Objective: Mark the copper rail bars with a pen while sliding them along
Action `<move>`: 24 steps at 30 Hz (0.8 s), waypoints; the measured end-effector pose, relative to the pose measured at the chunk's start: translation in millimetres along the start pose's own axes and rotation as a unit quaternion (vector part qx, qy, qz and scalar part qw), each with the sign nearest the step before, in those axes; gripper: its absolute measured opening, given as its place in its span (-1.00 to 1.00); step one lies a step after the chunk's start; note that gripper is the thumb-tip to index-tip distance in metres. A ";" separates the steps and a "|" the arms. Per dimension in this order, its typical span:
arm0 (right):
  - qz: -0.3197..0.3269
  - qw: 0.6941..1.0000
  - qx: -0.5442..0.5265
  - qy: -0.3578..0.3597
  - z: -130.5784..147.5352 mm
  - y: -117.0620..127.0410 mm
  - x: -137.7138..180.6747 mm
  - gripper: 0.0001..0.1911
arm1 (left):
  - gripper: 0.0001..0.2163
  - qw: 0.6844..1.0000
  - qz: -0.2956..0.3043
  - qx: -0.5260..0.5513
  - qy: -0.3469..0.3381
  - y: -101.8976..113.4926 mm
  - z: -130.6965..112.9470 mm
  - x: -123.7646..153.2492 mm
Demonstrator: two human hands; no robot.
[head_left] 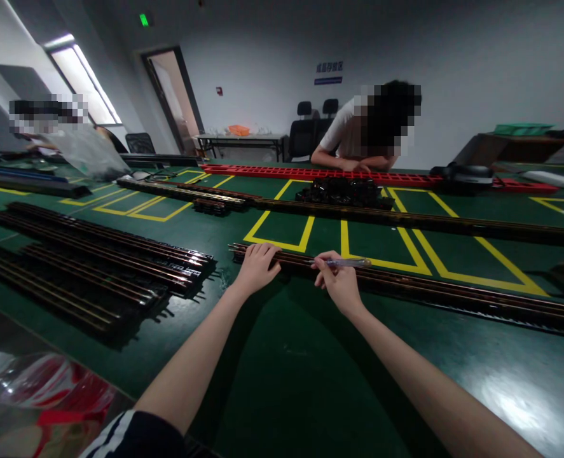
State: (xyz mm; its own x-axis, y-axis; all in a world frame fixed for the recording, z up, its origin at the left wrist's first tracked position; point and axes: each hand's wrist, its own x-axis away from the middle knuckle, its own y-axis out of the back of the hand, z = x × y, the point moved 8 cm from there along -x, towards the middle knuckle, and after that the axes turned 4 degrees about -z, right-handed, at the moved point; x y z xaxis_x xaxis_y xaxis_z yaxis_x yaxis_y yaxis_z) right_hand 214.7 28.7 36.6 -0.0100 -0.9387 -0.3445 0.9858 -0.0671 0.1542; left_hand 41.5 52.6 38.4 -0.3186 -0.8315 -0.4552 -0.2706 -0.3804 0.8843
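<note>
A long dark rail [434, 287] with copper-coloured strips along its length lies across the green table in front of me. Near its left end, my left hand [257, 270] grips it, fingers over the top and thumb on the near side. My right hand [341, 286] is closed around a slim, translucent pen-like tool [353, 261], held like a pen. Its tip points left, low over the rail; whether it touches cannot be made out.
Several similar rails [105, 251] lie in a group at left. Beyond, another long rail [429, 221] crosses the table, with a pile of black parts [343, 192] and a red lattice strip [262, 170]. A person [343, 137] leans over the far side. A plastic bottle [43, 381] is at lower left.
</note>
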 end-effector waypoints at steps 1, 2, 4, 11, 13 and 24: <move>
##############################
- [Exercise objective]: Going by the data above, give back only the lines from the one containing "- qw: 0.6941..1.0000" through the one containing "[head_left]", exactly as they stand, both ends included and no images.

- [Answer for the task]:
  - qw: 0.6941..1.0000
  - qx: -0.5442..0.5265
  - qy: -0.3578..0.3597
  - z: -130.5784..147.5352 mm
  - y: -117.0620..127.0410 mm
  - x: -137.7138..180.6747 mm
  - gripper: 0.0001..0.1911
arm1 (left):
  - gripper: 0.0001..0.2163
  - qw: 0.6844..1.0000
  - qz: -0.2956..0.3043
  - qx: -0.5260..0.5513
  - qy: -0.3469..0.3381
  - y: -101.8976..113.4926 mm
  - z: -130.6965..112.9470 mm
  - x: -123.7646..153.2492 mm
Demonstrator: two human hands; no robot.
[head_left] 

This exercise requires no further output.